Records from a dataset:
+-------+
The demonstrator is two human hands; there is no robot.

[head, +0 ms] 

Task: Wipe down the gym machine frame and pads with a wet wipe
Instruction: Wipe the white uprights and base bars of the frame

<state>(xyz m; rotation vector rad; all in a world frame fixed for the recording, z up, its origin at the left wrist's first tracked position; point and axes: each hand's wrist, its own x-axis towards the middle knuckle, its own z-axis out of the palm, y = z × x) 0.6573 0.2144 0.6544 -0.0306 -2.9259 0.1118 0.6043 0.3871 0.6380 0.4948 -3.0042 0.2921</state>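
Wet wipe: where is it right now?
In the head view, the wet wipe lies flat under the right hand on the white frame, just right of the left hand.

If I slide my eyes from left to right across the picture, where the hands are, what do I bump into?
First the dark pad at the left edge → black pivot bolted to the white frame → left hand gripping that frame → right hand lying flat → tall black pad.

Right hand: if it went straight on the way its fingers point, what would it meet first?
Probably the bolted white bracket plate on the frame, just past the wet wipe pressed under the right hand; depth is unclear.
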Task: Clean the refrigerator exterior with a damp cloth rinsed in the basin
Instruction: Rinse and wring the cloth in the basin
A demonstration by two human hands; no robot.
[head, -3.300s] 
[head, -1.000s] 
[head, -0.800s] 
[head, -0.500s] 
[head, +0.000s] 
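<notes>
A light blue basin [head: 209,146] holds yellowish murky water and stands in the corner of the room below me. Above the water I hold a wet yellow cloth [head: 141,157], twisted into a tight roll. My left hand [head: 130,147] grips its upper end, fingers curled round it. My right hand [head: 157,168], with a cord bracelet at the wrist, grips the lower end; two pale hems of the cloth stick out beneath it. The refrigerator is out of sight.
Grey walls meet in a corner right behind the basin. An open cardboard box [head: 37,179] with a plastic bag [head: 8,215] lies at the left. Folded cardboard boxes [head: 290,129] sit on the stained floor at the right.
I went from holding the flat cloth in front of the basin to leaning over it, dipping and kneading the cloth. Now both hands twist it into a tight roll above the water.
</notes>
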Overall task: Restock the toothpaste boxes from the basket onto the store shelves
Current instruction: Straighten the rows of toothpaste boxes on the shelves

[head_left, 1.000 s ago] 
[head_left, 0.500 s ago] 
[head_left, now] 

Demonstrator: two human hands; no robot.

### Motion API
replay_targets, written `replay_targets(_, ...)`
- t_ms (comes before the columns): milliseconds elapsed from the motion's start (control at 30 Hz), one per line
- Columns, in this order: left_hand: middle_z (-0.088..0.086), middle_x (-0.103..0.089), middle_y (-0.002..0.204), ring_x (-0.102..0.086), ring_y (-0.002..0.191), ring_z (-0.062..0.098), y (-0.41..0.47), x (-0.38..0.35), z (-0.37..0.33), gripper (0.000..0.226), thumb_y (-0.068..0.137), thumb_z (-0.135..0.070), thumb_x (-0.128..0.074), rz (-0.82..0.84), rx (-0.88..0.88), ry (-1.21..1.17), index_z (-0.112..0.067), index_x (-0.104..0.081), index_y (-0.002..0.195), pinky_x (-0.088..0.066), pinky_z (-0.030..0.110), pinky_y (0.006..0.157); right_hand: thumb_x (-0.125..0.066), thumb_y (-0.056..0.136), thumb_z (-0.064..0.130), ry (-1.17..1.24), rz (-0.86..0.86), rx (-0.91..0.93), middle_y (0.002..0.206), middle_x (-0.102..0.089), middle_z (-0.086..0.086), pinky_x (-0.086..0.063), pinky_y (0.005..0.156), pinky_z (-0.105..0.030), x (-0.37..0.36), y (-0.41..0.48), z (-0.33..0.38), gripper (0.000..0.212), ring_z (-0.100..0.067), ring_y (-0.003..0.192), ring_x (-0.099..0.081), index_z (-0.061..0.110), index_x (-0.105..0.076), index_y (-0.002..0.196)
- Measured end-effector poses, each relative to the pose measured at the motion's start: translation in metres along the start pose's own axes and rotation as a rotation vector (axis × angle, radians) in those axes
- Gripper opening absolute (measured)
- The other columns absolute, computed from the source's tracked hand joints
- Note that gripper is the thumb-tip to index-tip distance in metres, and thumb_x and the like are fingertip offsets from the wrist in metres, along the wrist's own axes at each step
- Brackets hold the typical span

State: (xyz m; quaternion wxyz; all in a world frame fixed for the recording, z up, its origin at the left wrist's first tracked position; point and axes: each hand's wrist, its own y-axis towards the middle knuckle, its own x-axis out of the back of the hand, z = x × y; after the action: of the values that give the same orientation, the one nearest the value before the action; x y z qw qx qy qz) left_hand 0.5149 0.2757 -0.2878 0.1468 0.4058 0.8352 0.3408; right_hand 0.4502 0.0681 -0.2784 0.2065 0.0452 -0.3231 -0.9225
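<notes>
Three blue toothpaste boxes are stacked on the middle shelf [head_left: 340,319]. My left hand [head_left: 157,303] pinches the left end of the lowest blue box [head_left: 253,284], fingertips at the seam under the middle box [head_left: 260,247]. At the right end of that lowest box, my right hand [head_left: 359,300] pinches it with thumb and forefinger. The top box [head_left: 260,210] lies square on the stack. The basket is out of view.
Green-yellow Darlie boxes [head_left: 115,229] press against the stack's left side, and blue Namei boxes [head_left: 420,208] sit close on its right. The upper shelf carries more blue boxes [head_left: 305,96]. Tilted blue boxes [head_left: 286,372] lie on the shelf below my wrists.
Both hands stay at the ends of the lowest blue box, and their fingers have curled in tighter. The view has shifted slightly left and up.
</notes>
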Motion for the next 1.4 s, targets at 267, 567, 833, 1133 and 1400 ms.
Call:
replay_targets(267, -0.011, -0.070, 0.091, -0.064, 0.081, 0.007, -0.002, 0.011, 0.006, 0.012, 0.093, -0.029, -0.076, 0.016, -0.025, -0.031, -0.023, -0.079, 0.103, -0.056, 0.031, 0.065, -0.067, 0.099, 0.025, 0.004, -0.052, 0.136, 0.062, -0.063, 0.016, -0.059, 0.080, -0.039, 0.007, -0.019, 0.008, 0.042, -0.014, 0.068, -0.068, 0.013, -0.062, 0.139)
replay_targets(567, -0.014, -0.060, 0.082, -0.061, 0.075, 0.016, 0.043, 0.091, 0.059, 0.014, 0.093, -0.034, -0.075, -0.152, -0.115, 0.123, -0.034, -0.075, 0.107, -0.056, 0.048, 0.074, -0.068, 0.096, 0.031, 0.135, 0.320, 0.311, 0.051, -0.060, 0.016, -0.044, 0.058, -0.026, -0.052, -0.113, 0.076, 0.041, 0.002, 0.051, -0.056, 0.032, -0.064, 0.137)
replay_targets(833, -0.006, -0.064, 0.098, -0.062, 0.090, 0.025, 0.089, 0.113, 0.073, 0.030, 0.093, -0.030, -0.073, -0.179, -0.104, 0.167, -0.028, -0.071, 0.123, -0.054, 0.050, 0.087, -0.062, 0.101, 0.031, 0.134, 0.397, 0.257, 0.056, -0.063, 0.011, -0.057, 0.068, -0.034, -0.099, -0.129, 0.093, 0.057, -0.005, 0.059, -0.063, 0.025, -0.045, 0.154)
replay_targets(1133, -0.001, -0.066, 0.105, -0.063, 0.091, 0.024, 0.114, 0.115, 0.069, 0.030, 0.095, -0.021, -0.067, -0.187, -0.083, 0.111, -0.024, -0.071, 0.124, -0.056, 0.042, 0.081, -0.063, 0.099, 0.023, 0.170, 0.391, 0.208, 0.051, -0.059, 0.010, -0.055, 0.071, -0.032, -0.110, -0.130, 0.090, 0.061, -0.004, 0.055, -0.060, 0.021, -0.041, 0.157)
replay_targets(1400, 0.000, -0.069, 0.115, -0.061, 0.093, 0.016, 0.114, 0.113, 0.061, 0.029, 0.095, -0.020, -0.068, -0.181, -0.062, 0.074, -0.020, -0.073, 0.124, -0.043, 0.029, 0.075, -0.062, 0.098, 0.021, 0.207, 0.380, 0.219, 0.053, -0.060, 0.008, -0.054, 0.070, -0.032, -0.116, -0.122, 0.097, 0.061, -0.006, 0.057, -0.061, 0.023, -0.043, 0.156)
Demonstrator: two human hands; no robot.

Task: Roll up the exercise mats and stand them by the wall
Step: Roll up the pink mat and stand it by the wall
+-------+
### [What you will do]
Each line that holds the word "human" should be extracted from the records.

### [Solution to the problem]
The demonstrator is two human hands; there is no robot.
A demonstration by two human hands; no robot.
Demonstrator: two human hands; no robot.
Demonstrator: two human hands; no robot.

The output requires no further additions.